Updated by okurz about 2 years ago

  • Category set to Support
  • Priority changed from Normal to Low
  • Target version set to Ready
Actions #3

Updated by mkittler about 2 years ago

  • Assignee set to mkittler

Looks like there were connection problems when running http://openqa.qam.suse.cz/tests/38178#dependencies. If those are happen for too long when picking the next job of the chain these jobs would be cancelled. However, here it seems not that simple. The reason for cancelling the jobs seems that the worker thinks the web UI actually wanted to cancel those jobs. Not sure why that would be the case. Maybe a bug in the stale job detection. It would be good to have the web UI logs from that time as well.

Actions #4

Updated by mkittler about 2 years ago

  • Status changed from New to In Progress

I think there are two things that have gone wrong here (besides the connection problems):

  1. The "Will cancel job 38171 later as requested by the web UI" log messages indicate that the stale job detection tried cancelling jobs too aggressively here.
  2. The previous point is however not the reason the jobs were skipped. If it was the reason we should see e.g. "Skipping job 38179 from queue (web UI sent command cancel)" but instead we see "Skipping job 38179 from queue (parent failed with result died)". The previous job's result is wrongly considered here as they're only siblings. (Only the result of the parent job 38170 should be considered.) Maybe there's a bug in the chain processing within the worker code.

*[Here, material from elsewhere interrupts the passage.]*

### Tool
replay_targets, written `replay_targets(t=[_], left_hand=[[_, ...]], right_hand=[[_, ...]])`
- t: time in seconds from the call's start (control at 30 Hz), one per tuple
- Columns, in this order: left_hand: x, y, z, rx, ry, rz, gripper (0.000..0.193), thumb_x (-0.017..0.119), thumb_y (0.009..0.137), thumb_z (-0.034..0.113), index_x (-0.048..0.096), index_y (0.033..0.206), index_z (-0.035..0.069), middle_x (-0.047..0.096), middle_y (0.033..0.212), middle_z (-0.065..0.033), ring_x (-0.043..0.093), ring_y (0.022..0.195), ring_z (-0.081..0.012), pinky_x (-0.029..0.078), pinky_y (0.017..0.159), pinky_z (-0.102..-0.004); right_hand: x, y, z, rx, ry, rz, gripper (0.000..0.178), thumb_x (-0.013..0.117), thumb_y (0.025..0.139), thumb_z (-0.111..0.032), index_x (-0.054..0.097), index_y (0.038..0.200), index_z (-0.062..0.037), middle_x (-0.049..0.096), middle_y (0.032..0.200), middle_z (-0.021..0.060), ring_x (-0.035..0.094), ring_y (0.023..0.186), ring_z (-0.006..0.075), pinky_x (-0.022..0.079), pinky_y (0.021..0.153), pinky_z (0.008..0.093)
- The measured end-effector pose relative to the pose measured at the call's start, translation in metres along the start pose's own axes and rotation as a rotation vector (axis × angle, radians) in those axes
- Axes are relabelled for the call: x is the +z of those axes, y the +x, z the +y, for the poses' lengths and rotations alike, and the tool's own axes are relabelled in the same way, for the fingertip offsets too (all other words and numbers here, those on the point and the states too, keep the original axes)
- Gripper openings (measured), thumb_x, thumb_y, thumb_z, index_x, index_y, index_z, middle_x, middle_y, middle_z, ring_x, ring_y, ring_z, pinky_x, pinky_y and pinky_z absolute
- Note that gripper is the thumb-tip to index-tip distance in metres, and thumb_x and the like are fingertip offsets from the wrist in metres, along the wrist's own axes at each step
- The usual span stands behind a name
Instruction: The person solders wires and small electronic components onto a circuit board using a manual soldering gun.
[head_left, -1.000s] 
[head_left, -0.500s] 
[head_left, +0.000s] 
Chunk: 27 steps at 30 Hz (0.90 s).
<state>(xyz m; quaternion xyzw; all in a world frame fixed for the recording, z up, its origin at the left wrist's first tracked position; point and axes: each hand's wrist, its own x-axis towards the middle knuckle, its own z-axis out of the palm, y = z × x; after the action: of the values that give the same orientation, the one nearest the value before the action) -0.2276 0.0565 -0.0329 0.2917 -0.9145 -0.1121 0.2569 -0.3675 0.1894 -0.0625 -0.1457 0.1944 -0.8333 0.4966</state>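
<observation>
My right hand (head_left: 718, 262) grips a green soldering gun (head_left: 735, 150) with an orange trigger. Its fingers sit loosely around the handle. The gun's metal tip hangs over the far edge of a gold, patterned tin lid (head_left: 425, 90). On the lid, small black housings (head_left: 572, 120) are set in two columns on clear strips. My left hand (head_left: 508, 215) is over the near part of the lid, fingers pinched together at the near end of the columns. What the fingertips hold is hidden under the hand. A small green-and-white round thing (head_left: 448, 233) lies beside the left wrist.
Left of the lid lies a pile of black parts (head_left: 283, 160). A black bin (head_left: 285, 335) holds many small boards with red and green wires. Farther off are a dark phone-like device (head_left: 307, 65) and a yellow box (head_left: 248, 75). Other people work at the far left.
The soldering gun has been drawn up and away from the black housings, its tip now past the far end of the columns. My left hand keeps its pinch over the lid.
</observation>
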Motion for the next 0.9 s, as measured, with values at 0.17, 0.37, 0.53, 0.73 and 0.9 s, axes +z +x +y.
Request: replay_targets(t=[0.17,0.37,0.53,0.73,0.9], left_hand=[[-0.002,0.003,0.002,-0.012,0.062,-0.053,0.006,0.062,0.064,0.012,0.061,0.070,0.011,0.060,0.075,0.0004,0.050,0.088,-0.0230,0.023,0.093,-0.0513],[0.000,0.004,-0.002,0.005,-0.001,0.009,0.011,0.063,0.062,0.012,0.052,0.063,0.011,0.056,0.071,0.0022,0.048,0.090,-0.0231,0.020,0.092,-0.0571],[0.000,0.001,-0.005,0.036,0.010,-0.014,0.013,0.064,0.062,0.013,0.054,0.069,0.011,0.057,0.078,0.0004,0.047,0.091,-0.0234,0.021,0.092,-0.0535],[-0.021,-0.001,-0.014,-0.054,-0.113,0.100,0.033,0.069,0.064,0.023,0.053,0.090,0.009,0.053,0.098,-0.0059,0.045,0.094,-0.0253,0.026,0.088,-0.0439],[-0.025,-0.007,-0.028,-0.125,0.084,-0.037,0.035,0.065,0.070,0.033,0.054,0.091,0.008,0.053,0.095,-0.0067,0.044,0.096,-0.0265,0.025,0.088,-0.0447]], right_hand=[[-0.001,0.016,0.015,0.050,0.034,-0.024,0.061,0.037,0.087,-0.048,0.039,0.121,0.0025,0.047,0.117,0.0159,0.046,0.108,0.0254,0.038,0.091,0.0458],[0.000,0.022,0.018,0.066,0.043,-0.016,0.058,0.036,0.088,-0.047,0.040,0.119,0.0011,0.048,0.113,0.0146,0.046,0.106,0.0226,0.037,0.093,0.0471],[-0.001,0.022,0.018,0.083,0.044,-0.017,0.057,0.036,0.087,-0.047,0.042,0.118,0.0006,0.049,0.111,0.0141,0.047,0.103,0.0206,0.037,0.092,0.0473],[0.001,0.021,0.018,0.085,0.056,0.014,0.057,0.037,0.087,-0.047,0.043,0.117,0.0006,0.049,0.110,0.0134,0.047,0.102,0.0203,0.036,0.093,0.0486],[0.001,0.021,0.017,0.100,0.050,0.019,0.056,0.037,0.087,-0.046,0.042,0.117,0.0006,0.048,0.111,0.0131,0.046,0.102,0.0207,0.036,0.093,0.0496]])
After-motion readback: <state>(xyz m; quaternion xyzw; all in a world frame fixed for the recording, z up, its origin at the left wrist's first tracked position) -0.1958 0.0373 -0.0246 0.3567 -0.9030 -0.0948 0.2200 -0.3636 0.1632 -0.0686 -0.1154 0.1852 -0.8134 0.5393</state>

The first point is hard to investigate without web UI logs so I'm focusing on the second point for now.

Actions #5

Updated by mkittler about 2 years ago

Point 2. is not a recent regression; the skipping logic is just behaving wrong in certain cases.

Actions #6

Updated by tonyyuan about 2 years ago

Hello,
I don't know where is "web UI logs" located. I am wondering if the web logging is enabled by default. Can you tell me how to enable/collect "web UI logs" so I can help you get them?

Actions #7

Updated by okurz about 2 years ago

  • Category changed from Support to Regressions/Crashes

As explained by mkittler this affects multiple people.

tonyyuan wrote:

Hello,
I don't know where is "web UI logs" located. I am wondering if the web logging is enabled by default. Can you tell me how to enable/collect "web UI logs" so I can help you get them?

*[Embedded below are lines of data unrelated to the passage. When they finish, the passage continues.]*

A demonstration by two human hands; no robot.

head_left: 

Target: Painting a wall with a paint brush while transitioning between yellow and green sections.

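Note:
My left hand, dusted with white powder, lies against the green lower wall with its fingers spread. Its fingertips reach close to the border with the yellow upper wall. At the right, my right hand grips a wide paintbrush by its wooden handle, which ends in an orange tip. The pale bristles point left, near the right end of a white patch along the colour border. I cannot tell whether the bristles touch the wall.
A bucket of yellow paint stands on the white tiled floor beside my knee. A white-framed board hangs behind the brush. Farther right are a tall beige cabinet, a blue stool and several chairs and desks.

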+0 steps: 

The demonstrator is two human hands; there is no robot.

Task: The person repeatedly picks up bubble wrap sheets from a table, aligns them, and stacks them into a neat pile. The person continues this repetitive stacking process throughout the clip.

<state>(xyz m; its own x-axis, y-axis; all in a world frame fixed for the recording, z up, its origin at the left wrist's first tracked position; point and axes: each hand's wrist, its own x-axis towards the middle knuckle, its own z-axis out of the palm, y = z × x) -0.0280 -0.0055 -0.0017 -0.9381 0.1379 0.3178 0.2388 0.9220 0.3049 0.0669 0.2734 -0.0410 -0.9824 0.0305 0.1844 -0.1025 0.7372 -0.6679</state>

sudo journalctl -e -u openqa-webui should help.

Actions #8

Updated by tonyyuan about 2 years ago

okurz wrote:

As explained by mkittler this affects multiple people.

tonyyuan wrote:

Hello,
I don't know where is "web UI logs" located. I am wondering if the web logging is enabled by default. Can you tell me how to enable/collect "web UI logs" so I can help you get them?

sudo journalctl -e -u openqa-webui should help.

I only got this out on Mar 14:

Mar 09 11:36:53 void openqa-webui-daemon[5469]: [info] Worker 5469 started
Mar 09 11:36:53 void openqa-webui-daemon[4985]: [info] Creating process id file "/tmp/prefork.pid"
Mar 09 11:36:53 void openqa-webui-daemon[5470]: [info] Worker 5470 started
Mar 14 17:14:50 void openqa-webui-daemon[4985]: [info] Worker 5441 stopped
Mar 14 17:14:50 void openqa-webui-daemon[29218]: [info] Worker 29218 started
Mar 15 09:24:05 void openqa-webui-daemon[4985]: [info] Worker 5469 stopped
Mar 15 09:24:05 void openqa-webui-daemon[6966]: [info] Worker 6966 started

Actions #9

Updated by mkittler about 2 years ago

PR to address point 2: https://github.com/os-autoinst/openQA/pull/4571

The logic is still flawed, see last paragraph of the PR description.

Actions #10

Updated by mkittler about 2 years ago

  • Status changed from In Progress to Feedback
  • Parent task set to #103962

The PR should now be complete. It has unit tests and I've also tested different cases manually with the full stack.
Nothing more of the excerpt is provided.